Health Insurance: Putting the H.M.O. on Trial

Spring 1996

Editor's Note: This column, which we hope to feature in every issue, is designed to spark discussion on the current hazards of health insurance, in particular the H.M.O. If you have had a difficult time with your insurance company or H.M.O. and want to talk about it, feel free to write or call us. We want to offer a forum for the hardships and frustrations, as well as offer advice on what we can do collectively to have an impact on these companies that control our health care. The following article appeared on March 15 in The New York Times. While the family was struggling with leukemia, and not CF, the underlying issues remain the same: the failure of the H.M.O. to consider anything beyond the profit margin. We appreciate your comments.

Torture by H.M.O.

by Bob Herbert

From the New England Journal of Medicine comes the story of a North Carolina family that was devastated by the inflexible and thoroughly inhuman decisions of a national health maintenance organization.

Inflexibility on an infant's care ruins a family.

A three-month-old girl was referred by the H.M.O. to a pediatric-oncology group at the University of North Carolina Hospitals in Chapel Hill.

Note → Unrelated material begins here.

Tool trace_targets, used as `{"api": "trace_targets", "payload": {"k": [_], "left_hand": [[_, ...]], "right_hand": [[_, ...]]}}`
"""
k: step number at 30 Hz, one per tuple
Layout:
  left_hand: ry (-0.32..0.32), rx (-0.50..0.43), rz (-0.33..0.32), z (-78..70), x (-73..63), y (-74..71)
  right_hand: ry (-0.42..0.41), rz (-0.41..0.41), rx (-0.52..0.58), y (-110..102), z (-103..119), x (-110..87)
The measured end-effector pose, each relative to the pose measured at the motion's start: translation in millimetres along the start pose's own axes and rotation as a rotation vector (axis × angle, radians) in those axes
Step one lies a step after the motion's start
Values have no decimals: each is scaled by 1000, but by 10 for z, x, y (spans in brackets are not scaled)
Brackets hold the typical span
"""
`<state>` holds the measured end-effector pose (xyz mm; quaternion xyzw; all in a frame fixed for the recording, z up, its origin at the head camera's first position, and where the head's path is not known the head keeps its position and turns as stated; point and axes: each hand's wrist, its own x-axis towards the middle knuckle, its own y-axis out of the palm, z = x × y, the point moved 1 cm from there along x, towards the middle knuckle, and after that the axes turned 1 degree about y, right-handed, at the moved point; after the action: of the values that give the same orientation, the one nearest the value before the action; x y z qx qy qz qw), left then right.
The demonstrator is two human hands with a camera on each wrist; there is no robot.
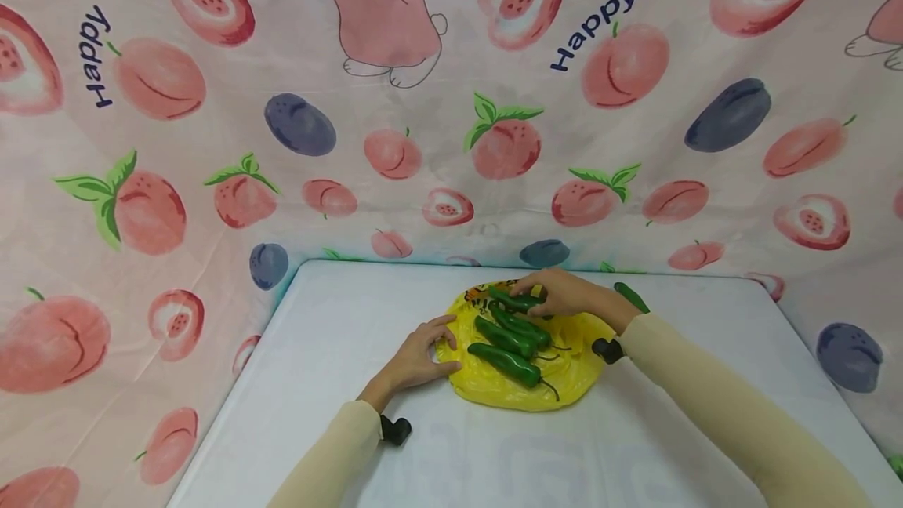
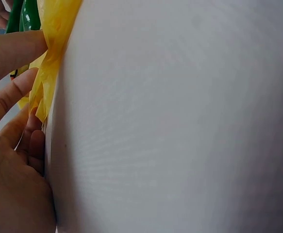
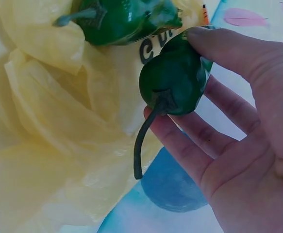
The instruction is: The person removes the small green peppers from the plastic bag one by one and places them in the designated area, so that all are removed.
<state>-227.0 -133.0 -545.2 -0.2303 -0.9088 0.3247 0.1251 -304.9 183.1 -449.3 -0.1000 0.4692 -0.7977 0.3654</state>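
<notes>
In the head view, a yellow plastic bag (image 1: 578, 379) lies on the table with several long green peppers on it. My right hand (image 1: 564, 292) grips the farthest pepper (image 1: 518, 302) near the bag's back edge. The right wrist view shows that green pepper (image 3: 173, 80) between thumb and fingers, its curved stem pointing down. At the bag's left edge is my left hand (image 1: 416, 355), thumb and fingers spread apart and touching the plastic. Close up, the left thumb and fingertips rest against the crumpled yellow bag (image 2: 54, 53). The nearest pepper (image 1: 504, 365) lies toward the front of the bag.
Another green pepper (image 1: 630, 296) lies on the white table (image 1: 353, 304), right of the bag and behind the right forearm. A fruit-printed cloth (image 1: 451, 100) hangs behind the table and along its sides. Each wrist wears a small black camera.
</notes>
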Motion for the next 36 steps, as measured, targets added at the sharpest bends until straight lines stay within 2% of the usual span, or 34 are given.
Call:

(The H.M.O. was not identified in the article, which appeared in the February 22 issue of the journal. I am withholding its name at the request of the authors, Dr. Brent Weston, a staff physician, and Marie Lauria, a clinical social worker. H.M.O.'s have been known to retaliate against critics. A respected Cambridge physician, Dr. David Himmelstein, recently was fired "without cause" by U.S. HealthCare after he criticized certain managed-care practices on television and in print. He was reinstated after a public outcry.)

The three-month-old girl was diagnosed with leukemia. A bone marrow transplant, with her older sister as the donor, was recommended. The H.M.O. approved the transplant and asked for help in arranging a transfer of the baby to a hospital in another state that has been designated by the H.M.O. to do all bone marrow transplants in the region.

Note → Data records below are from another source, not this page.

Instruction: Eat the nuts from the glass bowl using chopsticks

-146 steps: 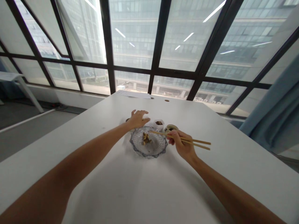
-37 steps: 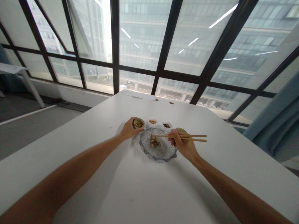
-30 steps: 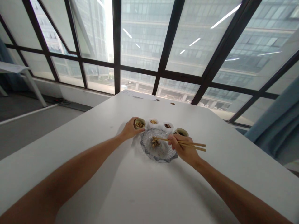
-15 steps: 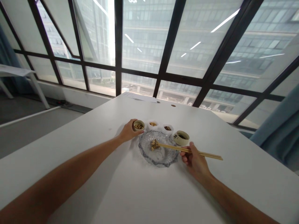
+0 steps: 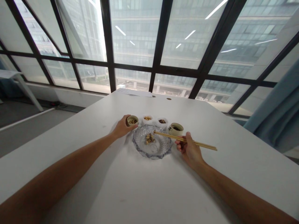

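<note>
My left hand (image 5: pixel 121 127) is closed around a small cream cup (image 5: pixel 132 126) holding brownish pieces. In my right hand (image 5: pixel 191 151) is a pair of wooden chopsticks (image 5: pixel 168 135). Their tips reach over a clear glass plate (image 5: pixel 161 152) with a scalloped rim, and a small brown piece (image 5: pixel 154 132) shows at the tips. Below and left of the tips, a small pile of light and dark pieces (image 5: pixel 149 138) lies on the plate. The kind of these pieces is too small to make out.
Behind the plate stand two white cups, one with yellowish bits (image 5: pixel 147 122) and one with dark bits (image 5: pixel 162 125). Right of them is a cream cup with black marking (image 5: pixel 175 132) and dark contents. Papers (image 5: pixel 140 93) lie at the white table's far edge, before the windows.
The chopstick tips have lifted off the pile and moved slightly up and right, with a small brown piece at them. My left hand stays on its cup. The whole view has shifted a little.
</note>
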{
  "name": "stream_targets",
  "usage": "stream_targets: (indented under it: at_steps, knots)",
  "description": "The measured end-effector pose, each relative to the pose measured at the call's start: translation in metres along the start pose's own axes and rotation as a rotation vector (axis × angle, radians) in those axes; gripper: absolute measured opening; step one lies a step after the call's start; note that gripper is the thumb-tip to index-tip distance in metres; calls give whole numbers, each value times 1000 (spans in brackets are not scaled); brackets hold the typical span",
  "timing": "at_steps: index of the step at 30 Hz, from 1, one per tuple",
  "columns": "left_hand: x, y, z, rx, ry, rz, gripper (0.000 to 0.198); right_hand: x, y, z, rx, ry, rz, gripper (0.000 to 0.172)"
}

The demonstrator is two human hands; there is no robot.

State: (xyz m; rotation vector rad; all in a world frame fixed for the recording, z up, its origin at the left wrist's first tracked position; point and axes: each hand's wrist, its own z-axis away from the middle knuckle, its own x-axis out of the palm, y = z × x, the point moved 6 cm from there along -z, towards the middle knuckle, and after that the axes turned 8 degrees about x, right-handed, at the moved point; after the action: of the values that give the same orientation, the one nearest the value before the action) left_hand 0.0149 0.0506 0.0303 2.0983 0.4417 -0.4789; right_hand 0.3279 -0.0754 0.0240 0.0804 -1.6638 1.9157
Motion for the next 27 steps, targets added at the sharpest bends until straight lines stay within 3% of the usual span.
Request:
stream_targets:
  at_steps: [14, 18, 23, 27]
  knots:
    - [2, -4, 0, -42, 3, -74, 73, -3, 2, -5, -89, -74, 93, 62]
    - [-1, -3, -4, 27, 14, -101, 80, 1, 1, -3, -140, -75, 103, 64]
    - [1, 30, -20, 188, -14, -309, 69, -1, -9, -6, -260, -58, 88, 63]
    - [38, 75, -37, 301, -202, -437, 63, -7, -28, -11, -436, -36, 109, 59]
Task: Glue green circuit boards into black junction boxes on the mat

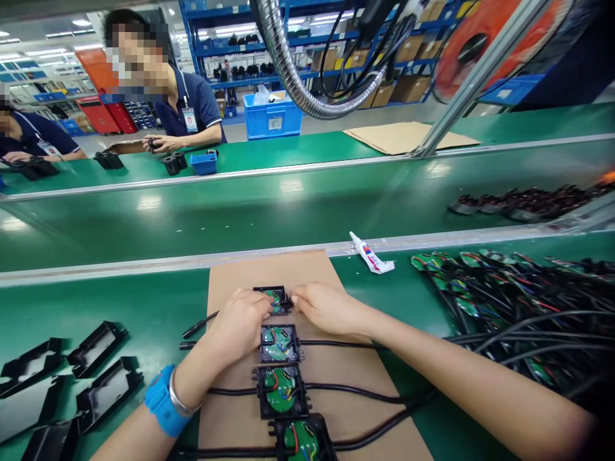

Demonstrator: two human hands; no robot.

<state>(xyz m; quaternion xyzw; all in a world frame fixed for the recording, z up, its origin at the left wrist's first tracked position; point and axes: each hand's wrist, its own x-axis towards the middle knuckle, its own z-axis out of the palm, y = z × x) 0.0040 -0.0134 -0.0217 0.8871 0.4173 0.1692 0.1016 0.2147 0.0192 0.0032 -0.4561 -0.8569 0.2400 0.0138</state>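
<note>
On a brown cardboard sheet (317, 269) several black square housings with green circuit boards lie in a column, each with black cables leading out. My left hand (240, 323) and my right hand (327, 307) meet at the farthest housing (275, 298). Both have their fingers pinched closed on its edges and on the cable at its side. The second housing (279, 343) lies just below my left hand. Two more housings (281, 389) (302, 438) sit closer to me. A blue wristband (162, 400) is on my left wrist.
Empty black housing shells (98, 346) lie at the left. A heap of green boards with black cables (509, 301) fills the right. A white glue tube (371, 255) lies by the metal rail. Across the green conveyor (288, 205), two people handle black parts beside a blue bin (204, 162).
</note>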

Dr. Weston and Ms. Lauria wrote that it soon "became clear that treatment out of state for several months would be detrimental to the family. Both parents were distraught. The father would not be able to be involved because of employment restrictions. The mother, who obviously needed to be with the infant, would lose her position and be forced to take a lesser job with a pay cut.

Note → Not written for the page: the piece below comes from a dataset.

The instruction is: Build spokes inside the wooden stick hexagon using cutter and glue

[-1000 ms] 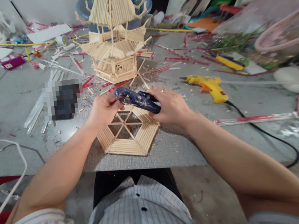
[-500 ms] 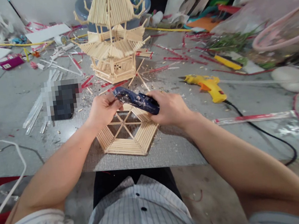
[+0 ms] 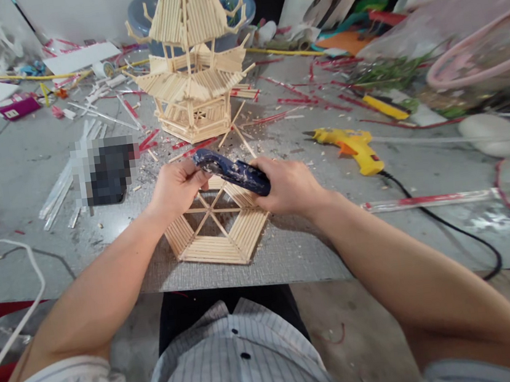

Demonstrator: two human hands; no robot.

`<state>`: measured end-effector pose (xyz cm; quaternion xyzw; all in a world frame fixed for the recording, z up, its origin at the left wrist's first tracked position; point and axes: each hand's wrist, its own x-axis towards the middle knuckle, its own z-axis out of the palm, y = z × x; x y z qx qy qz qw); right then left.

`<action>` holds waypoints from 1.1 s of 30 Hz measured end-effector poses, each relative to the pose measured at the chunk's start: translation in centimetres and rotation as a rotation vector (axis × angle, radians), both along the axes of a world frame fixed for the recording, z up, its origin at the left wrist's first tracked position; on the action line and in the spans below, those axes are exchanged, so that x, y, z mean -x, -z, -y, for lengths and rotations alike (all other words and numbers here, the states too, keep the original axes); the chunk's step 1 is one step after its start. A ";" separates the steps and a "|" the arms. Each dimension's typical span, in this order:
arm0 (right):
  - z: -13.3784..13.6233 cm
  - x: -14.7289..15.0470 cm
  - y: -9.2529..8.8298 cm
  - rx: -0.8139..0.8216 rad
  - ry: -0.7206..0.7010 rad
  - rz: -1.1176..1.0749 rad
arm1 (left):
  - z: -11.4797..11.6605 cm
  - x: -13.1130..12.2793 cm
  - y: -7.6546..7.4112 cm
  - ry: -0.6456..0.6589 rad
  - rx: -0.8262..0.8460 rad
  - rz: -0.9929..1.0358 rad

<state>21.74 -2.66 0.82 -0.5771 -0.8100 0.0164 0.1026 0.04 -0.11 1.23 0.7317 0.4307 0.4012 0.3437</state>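
Observation:
My right hand (image 3: 289, 184) is wrapped round the lower end of a dark blue, curved hand tool (image 3: 229, 169) with pale smears on it. Its exact kind does not show. Close to the tool's far end, my left hand (image 3: 173, 188) is closed in a pinch; what lies between its fingers is hidden. Below both hands, flat on the table near its front edge, lies a hexagonal frame of thin wooden sticks (image 3: 213, 249) with spokes crossing at its middle. Behind them stands a tiered stick pagoda (image 3: 195, 83).
A yellow glue gun (image 3: 354, 148) lies to the right with its black cord trailing. On the left are a dark phone (image 3: 111, 174) and clear glue sticks (image 3: 64, 174). Red wrappers and scraps litter the back, before a blue basin (image 3: 242, 6). A pink-rimmed basket (image 3: 436, 76) sits far right.
Both hands and the blue tool keep nearly the same place. The view has shifted very slightly; nothing was visibly picked up or let go.

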 end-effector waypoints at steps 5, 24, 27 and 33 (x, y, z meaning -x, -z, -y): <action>0.0 0.0 -0.1 0.027 0.008 0.001 | -0.1 0.0 0.0 -0.005 0.006 -0.008; -1.0 -0.9 1.2 -0.145 0.042 -0.109 | -0.1 -0.1 -0.1 -0.020 -0.007 0.023; -1.0 -1.0 1.1 -0.136 0.006 -0.093 | -0.4 -0.1 0.2 -0.036 -0.041 0.018; -0.6 -0.5 0.9 -0.106 -0.029 -0.050 | -0.5 -0.1 0.9 -0.029 -0.031 0.101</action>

"The older sister, who was having serious behavioral problems, would have to be separated from her mother for a prolonged period. The expenses associated with an extended stay in a city where the family had no relatives or friends would be difficult for the family to arrange. There are two excellent transplantation centers nearby in our own state and we were asked to request that the H.M.O. make an exception to its policy on selecting a transplantation center."

They asked, but such humanitarian concerns are not what corporate care is about. In the competition with profits, patients must always lose. The H.M.O. said no. There would be no exception. The transplant would have to be done out-of-state.

Dr. Weston and Ms. Lauria were cautioned by their colleagues not to push the H.M.O. too far. A transplant specialist warned them against offending the carrier "because we are in the running for the next contract."

Others suggested, sympathetically, that they wise up to "the new medical- economic reality."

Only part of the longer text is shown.